● Exercise objective:
Repeat all the data word for word.

● Recorded information:
----
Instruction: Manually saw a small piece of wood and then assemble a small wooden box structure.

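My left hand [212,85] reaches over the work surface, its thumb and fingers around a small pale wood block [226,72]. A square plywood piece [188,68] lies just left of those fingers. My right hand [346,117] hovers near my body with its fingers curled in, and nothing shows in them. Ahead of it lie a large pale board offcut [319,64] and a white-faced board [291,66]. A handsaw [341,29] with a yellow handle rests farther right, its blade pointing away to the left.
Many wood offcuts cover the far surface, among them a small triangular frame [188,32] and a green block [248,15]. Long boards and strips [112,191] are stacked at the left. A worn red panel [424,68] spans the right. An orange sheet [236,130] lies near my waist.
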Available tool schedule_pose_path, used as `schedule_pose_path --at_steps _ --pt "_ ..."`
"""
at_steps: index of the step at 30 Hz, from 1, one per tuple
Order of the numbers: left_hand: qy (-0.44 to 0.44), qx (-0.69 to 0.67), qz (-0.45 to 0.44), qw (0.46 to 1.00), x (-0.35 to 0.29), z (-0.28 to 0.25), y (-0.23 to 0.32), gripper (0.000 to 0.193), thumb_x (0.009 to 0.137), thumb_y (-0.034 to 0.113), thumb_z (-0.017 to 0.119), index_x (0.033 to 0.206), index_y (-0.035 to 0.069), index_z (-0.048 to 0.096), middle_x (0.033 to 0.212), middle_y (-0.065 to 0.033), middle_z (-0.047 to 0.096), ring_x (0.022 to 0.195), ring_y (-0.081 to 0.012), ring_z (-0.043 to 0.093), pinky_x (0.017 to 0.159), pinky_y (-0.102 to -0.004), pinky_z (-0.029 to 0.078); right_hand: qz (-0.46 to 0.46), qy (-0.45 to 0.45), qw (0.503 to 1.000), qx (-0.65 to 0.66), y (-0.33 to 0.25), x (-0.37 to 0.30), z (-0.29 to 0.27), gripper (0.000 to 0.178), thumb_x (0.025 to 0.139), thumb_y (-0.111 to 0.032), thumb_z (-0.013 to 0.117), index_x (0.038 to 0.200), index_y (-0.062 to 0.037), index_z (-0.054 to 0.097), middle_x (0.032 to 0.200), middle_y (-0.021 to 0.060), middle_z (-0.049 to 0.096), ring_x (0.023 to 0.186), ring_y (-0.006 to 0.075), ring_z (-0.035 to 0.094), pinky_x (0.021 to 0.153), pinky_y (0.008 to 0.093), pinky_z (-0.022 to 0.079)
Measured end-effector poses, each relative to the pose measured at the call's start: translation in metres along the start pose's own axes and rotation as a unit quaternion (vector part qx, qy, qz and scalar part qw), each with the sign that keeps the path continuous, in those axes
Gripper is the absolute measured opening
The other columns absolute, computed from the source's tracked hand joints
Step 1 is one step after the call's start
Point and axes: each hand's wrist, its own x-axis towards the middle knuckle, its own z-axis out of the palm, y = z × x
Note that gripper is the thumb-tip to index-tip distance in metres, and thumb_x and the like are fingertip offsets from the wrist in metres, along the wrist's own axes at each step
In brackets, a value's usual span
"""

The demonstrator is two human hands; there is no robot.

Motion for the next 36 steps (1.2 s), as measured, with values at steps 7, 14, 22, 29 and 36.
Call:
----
● Result of the exercise:
Instruction: Manually saw a small piece of wood and then assemble a small wooden box structure.

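My left hand [212,85] reaches over the work surface, its thumb and fingers around a small pale wood block [226,72]. A square plywood piece [188,68] lies just left of those fingers. My right hand [346,117] hovers near my body with its fingers curled in, and nothing shows in them. Ahead of it lie a large pale board offcut [319,64] and a white-faced board [291,66]. A handsaw [341,29] with a yellow handle rests farther right, its blade pointing away to the left.
Many wood offcuts cover the far surface, among them a small triangular frame [188,32] and a green block [248,15]. Long boards and strips [112,191] are stacked at the left. A worn red panel [424,68] spans the right. An orange sheet [236,130] lies near my waist.
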Available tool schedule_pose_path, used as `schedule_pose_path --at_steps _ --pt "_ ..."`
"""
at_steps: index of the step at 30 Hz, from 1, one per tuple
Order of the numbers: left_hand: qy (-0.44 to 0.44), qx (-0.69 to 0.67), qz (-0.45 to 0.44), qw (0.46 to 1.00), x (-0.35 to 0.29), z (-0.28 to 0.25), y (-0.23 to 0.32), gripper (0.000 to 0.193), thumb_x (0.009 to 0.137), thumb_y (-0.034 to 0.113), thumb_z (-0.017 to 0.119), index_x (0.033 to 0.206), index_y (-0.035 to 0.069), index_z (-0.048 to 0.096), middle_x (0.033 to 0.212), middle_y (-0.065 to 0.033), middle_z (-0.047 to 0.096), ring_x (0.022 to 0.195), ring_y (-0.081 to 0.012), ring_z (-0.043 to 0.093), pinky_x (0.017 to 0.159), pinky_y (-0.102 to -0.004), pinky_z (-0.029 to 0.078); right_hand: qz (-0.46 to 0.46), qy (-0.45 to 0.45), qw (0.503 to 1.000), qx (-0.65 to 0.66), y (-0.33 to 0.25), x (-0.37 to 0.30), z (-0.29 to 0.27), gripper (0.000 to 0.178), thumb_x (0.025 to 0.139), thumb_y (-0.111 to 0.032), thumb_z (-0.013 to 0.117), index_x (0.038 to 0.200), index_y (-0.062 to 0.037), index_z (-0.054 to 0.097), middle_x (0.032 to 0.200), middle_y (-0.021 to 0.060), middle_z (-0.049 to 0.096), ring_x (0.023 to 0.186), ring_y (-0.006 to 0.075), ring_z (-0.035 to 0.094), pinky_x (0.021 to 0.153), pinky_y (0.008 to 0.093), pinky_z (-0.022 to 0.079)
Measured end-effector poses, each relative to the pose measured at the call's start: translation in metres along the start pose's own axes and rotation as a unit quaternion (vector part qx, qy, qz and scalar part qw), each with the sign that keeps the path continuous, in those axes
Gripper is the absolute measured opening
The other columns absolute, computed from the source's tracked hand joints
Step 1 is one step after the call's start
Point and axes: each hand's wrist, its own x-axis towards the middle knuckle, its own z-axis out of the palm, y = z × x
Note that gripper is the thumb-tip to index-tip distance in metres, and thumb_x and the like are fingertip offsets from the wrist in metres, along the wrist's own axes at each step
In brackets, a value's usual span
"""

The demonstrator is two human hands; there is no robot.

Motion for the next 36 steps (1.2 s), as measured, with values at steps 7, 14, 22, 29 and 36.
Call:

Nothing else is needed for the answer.